08 dezembro 2006

viking

dizem que é difícil definir o amor. talvez seja. para mim, no entanto, o exercício mais árduo ainda é definir a amizade.

todos conhecemos muita gente. há quem crie categorias, enquadrando as pessoas aqui ou ali. há quem faça rankings, pontue com estrelinhas, elabore listas. eu não sou assim. não me preocupo em distinguir, a cada momento da vida, o nível de merecimento de cada um a um gesto meu. estes gestos apenas acontecem, espontaneamente, guiados por um parâmetro subjetivo que não se explica. mas sei que existe uma diferença substancial entre aquilo que acrescenta e aquilo que faz falta.

tenho amigos com quem raramente falo. são pessoas especiais que já foram essenciais na minha vida, e mantenho a ilusão de que posso contar com elas quando precisar. como se os amigos fossem uma espécie de reserva técnica para as necessidades do espírito e habitassem um lugar, preso no tempo, ao qual posso recorrer quando for necessário acionar em mim, ainda hoje, uma pessoa que já fui.

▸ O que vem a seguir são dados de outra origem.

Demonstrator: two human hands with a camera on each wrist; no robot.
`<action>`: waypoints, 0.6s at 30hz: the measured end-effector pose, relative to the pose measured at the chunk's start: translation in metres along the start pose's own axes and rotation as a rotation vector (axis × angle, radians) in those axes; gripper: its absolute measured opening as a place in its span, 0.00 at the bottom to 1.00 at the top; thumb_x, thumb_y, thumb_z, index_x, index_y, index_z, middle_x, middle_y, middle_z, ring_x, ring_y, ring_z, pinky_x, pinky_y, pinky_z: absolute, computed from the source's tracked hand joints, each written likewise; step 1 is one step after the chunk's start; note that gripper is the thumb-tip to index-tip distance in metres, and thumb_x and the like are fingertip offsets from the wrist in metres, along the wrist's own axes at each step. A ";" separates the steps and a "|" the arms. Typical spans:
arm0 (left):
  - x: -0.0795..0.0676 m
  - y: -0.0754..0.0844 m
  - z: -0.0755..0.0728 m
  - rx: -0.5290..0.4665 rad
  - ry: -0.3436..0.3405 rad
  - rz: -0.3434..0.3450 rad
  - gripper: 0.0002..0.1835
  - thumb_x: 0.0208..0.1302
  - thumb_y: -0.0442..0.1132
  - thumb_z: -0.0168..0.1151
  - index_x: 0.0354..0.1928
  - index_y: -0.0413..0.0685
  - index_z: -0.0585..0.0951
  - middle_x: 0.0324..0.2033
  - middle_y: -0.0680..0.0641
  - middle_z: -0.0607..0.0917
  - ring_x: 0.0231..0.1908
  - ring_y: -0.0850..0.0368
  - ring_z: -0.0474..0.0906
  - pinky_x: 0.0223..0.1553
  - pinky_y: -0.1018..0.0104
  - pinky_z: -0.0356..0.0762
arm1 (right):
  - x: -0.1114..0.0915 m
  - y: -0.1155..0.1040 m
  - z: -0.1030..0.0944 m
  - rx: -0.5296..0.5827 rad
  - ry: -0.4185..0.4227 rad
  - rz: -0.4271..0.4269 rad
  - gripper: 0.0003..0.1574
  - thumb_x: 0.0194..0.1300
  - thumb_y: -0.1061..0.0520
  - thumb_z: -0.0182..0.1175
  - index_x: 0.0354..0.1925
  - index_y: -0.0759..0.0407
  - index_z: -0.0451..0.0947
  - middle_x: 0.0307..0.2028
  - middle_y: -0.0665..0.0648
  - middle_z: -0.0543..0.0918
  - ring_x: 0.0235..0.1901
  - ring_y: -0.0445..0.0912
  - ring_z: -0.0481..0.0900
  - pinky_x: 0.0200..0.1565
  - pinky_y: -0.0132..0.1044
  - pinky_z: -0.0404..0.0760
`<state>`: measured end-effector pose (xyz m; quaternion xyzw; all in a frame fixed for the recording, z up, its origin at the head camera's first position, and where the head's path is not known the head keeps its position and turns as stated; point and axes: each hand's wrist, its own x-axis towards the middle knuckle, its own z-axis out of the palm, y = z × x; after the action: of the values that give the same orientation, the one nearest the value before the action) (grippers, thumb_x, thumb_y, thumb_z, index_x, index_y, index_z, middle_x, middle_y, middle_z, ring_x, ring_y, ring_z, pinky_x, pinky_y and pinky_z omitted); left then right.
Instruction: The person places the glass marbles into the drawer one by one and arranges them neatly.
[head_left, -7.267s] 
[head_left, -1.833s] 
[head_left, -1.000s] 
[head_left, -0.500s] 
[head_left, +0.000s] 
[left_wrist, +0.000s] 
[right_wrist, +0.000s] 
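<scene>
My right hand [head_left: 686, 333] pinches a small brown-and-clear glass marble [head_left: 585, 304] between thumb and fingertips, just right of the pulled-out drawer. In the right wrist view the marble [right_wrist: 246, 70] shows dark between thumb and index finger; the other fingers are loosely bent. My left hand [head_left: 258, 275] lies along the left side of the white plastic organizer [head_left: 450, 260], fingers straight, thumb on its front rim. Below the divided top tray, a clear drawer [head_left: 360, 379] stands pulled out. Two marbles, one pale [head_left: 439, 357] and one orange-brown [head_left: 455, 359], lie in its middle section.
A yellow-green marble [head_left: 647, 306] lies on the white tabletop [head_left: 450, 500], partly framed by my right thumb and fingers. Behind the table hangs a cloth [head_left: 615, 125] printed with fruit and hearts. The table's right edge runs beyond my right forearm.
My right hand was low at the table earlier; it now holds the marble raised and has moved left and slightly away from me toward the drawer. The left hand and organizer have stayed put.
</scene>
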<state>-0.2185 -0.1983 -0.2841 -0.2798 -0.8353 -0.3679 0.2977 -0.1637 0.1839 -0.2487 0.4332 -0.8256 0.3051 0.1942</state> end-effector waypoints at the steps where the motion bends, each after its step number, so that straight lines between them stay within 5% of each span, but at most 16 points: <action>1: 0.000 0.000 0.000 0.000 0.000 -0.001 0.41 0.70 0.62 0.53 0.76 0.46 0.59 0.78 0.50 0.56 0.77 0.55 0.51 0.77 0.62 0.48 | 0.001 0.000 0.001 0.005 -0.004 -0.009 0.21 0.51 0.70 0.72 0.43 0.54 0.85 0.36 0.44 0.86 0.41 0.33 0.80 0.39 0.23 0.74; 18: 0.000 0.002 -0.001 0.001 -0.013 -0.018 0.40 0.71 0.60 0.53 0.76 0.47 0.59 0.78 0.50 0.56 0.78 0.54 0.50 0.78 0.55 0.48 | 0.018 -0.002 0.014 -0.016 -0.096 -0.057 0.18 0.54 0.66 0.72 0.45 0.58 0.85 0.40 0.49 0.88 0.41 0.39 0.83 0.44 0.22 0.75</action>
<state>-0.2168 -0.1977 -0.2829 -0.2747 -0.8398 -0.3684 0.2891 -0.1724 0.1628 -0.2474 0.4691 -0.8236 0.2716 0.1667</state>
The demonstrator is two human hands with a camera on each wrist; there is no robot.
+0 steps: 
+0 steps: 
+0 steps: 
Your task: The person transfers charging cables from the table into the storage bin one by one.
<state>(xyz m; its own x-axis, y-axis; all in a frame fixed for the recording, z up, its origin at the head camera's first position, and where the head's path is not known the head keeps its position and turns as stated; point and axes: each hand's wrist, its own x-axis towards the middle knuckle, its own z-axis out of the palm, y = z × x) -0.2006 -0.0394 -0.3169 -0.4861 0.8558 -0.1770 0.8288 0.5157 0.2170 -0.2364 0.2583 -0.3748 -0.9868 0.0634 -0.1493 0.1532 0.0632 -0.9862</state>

assim como eu, porém, estes amigos que julgo suspensos no tempo vivem suas vidas e se transformam em outras pessoas à medida que os anos passam. os sofrimentos, prazeres, descobertas e experiências que neles se acumulam, enquanto estão longe de mim e eu nada sei deles, provocam um estranhamento que só encontra algum sossego ao retomar as memórias do que fomos um dia – e que talvez ainda sejamos, ou quiséssemos ser, um para o outro. com freqüência não nos reconhecemos. e eu penso: “ele não era assim”. e ele pensa: “ela não era assim”. para estes amigos, resta a saudade episódica, a alegria genuína de rever e o passo adiante que grita, categórico: nos gostamos, nos lembramos, nos retomamos, mas não nos fazemos falta. talvez a vida fosse melhor se nos víssemos mais, e talvez isso apenas revelasse que já não somos quem julgamos ser. com estes amigos estabeleço uma relação estável, imaginada, ambientada em um passado que pode nunca reexistir.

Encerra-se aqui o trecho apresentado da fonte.